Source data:
☆ ☆ ☆ ☆

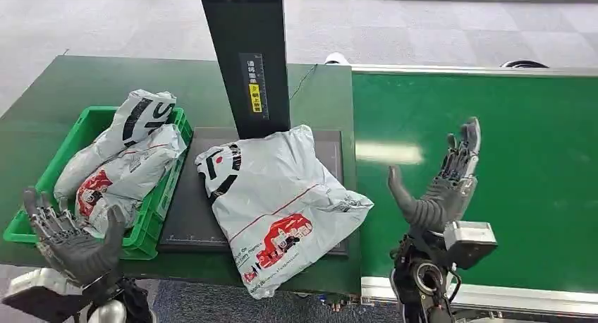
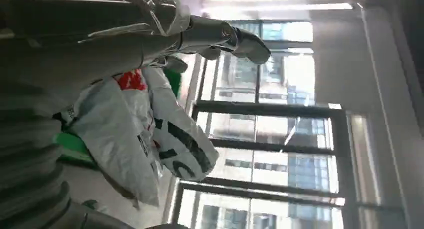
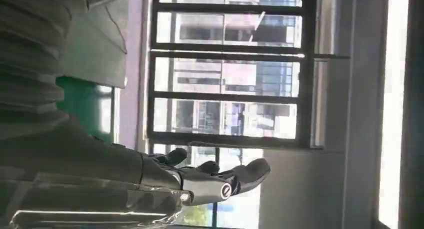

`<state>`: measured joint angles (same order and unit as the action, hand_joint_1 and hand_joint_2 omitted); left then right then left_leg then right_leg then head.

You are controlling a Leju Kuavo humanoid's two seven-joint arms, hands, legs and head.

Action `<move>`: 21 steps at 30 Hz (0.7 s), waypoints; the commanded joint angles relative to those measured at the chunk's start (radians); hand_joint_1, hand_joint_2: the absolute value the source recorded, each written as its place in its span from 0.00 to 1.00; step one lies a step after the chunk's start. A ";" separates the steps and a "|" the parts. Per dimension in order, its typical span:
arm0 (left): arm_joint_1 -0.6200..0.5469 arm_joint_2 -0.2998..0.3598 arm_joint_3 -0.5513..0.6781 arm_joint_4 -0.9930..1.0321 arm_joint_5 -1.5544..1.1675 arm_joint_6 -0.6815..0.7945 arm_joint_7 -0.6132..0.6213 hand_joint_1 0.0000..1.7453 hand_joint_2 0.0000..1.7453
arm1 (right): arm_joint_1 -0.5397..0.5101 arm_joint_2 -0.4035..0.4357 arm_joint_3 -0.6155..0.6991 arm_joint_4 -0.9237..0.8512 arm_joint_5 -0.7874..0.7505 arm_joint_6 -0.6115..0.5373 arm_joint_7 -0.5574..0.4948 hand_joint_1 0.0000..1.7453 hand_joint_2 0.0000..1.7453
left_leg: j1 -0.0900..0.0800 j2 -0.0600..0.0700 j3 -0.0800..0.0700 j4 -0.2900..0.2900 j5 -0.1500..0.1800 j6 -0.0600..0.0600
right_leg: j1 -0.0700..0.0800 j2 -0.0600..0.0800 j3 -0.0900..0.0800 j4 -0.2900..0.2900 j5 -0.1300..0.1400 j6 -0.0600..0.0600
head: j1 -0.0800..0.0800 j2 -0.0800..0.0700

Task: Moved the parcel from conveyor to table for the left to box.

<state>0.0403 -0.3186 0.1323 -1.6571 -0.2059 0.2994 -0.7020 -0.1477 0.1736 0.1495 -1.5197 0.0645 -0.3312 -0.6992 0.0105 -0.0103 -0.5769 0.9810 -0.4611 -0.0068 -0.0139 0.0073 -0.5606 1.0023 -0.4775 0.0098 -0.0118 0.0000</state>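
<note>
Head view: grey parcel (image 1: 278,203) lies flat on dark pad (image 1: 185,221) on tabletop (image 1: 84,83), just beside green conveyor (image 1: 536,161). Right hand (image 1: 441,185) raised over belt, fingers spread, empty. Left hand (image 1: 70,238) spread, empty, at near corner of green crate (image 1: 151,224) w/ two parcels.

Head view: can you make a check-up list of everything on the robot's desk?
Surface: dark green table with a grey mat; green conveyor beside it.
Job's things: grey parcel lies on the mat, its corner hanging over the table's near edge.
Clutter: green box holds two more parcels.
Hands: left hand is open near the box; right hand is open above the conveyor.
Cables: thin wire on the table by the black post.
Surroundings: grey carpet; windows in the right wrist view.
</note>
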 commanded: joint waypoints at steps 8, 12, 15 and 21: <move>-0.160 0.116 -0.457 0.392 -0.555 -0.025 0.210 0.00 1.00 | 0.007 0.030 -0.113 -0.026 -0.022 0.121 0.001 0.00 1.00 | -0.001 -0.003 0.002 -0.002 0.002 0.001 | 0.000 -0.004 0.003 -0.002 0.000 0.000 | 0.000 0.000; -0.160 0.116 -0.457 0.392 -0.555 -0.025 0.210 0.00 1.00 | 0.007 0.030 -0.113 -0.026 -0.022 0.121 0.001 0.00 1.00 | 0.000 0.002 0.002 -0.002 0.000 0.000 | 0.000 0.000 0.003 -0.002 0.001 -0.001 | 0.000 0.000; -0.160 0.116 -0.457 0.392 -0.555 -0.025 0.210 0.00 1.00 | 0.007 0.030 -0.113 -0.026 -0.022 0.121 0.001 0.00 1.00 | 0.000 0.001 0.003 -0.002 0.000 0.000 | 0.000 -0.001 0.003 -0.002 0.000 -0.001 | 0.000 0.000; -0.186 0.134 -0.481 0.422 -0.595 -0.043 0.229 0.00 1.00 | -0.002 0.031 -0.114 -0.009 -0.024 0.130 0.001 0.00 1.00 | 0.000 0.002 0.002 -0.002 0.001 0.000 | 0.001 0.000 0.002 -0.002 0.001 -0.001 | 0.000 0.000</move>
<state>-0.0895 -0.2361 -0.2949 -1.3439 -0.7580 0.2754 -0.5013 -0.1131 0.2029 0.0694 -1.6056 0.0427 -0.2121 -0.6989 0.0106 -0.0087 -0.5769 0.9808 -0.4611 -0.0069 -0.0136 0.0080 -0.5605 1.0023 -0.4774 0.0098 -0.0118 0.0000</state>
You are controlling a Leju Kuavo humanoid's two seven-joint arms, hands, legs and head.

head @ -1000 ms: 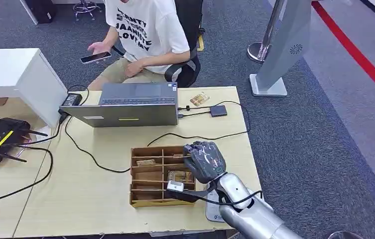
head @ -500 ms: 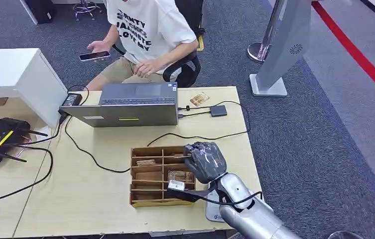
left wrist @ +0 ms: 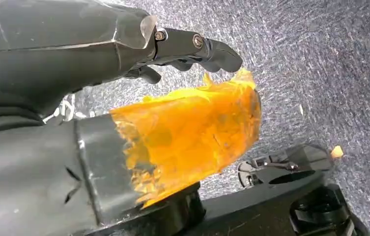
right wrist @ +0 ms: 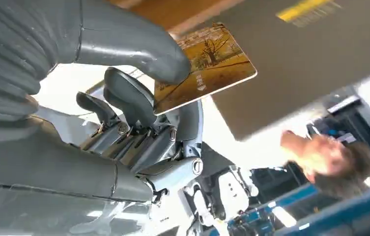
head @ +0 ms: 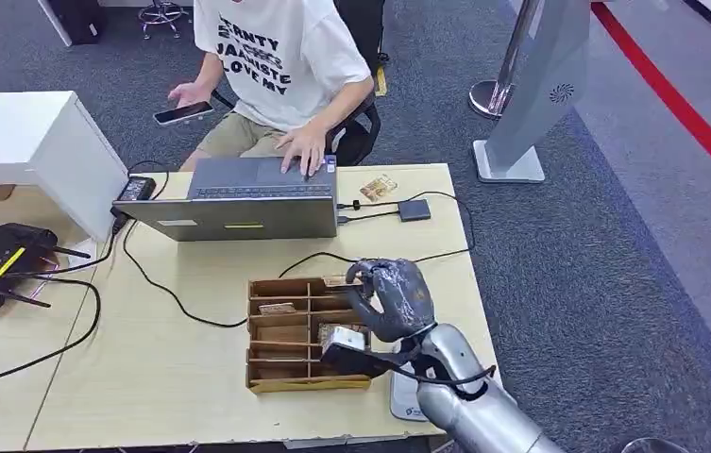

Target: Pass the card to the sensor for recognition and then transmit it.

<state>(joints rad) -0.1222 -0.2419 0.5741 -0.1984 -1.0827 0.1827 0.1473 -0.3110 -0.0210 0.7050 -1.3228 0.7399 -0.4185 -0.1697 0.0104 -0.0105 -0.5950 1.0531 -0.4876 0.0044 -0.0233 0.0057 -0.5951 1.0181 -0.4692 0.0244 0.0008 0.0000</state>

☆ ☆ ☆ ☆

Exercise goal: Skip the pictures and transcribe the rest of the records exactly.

Exercise solution:
`<state>`: measured joint angles (same order and unit as the action, hand_joint_1 and hand_joint_2 omitted); left then right then left_leg then right_leg then head.

You are controlling a Leju Kuavo humanoid's two seven-joint arms, hands, legs and head.

Action `<move>`: 21 steps at 30 Hz (0.7 s), waypoints; the commanded joint angles relative to those measured at the chunk's start (radians); hand_joint_1, hand_joint_2: the absolute value the source recorded, each written as its place in its span from 0.00 to 1.00; step one lies a step after the chunk's start. A ";" separates the steps and a "|" the parts. Per dimension in order, its typical span:
arm0 (left): arm_joint_1 -0.6200..0.5469 arm_joint_2 -0.2998..0.3598 arm_joint_3 -0.5513..0.6781 arm_joint_4 -0.9930..1.0321 arm_joint_5 -1.5544..1.1675 arm_joint_6 -0.6815..0.7945 arm_joint_7 -0.6132..0.6213 hand_joint_1 0.0000..1.7453 hand_joint_2 0.0000..1.7453
arm1 (right): arm_joint_1 -0.5397..0.5101 arm_joint_2 -0.4035..0.4357 arm_joint_3 -0.6155..0.6991 arm_joint_4 -0.9237..0.8512 arm_joint_5 -0.7874..0.7505 arm_joint_6 -0.6115..0.5373 arm_joint_7 -0.5574..0.4948 hand_joint_1 0.0000..1.7453 hand_joint_2 0.0000..1.7453
left_leg: j1 -0.0900..0.0800 j2 -0.0600..0.0700 j3 -0.0800..0.0700 j4 -0.2900..0.2900 j5 -0.1500..0.1800 j6 -0.0600..0.0600
right_leg: j1 -0.0700..0.0800 j2 -0.0600..0.0800 j3 -0.0900..0.0800 j4 -0.2900..0.2900 j5 -0.1300..0.1400 j6 -0.0600..0.0600
head: j1 -0.0800..0.0800 j2 -0.0800..0.0700

Task: Moved the parcel from conveyor to table for the left to box.

<state>0.0403 -0.3186 0.1323 -1.6571 -0.2059 0.2994 -0.7020 -0.1477 0.1736 0.1495 -1.5197 0.0645 -0.3312 -0.6992 0.0105 -0.0103 -0.5769 0.9810 -0.4611 -0.0068 -0.0139 0.0073 -0.5606 1.0023 -0.4775 0.0098 -0.0118 0.0000</state>
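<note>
Head view: grey parcel (image 1: 278,203) lies flat on dark pad (image 1: 185,221) on tabletop (image 1: 84,83), just beside green conveyor (image 1: 536,161). Right hand (image 1: 441,185) raised over belt, fingers spread, empty. Left hand (image 1: 70,238) spread, empty, at near corner of green crate (image 1: 151,224) w/ two parcels.

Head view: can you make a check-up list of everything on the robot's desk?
Surface: dark green table with a grey mat; green conveyor beside it.
Job's things: grey parcel lies on the mat, its corner hanging over the table's near edge.
Clutter: green box holds two more parcels.
Hands: left hand is open near the box; right hand is open above the conveyor.
Cables: thin wire on the table by the black post.
Surroundings: grey carpet; windows in the right wrist view.
</note>
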 commanded: joint waypoints at steps 8, 12, 15 and 21: <move>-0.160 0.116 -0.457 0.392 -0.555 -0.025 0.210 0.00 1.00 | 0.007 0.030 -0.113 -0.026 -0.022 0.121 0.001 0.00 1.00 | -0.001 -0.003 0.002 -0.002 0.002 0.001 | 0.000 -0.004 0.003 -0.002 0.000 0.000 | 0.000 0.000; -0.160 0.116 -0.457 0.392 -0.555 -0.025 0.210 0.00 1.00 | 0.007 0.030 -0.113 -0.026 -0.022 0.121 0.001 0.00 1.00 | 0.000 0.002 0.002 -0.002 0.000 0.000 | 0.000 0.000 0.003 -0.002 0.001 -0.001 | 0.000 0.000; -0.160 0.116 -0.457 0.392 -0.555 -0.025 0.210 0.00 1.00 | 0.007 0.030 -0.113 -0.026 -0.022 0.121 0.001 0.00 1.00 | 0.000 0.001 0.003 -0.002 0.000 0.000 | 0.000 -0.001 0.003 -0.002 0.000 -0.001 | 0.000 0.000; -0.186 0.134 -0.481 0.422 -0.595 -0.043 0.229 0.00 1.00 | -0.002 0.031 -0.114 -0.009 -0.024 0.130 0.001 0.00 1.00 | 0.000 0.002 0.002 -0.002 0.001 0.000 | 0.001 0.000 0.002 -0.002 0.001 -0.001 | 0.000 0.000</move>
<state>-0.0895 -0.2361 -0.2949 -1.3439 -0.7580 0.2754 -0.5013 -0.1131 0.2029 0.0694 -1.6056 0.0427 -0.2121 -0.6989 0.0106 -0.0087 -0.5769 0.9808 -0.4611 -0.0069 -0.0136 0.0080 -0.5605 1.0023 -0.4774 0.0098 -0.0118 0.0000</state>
You are controlling a Leju Kuavo humanoid's two seven-joint arms, hands, legs and head.

head @ -1000 ms: 
head @ -500 ms: 
left wrist @ +0 ms: 
right wrist @ +0 ms: 
head @ +0 ms: 

Target: Pass the card to the sensor for recognition and then transmit it.

<state>(joints rad) -0.1222 -0.2419 0.5741 -0.1984 -1.0827 0.1827 0.1473 -0.3110 -0.0210 0.7050 -1.3228 0.7399 -0.4185 -0.1697 0.0104 -0.0105 -0.5950 1.0531 -0.4876 0.0044 -0.0233 0.0057 -0.5951 1.0181 -0.4692 0.0244 0.0008 0.0000</state>

Work on this exercise is now finished.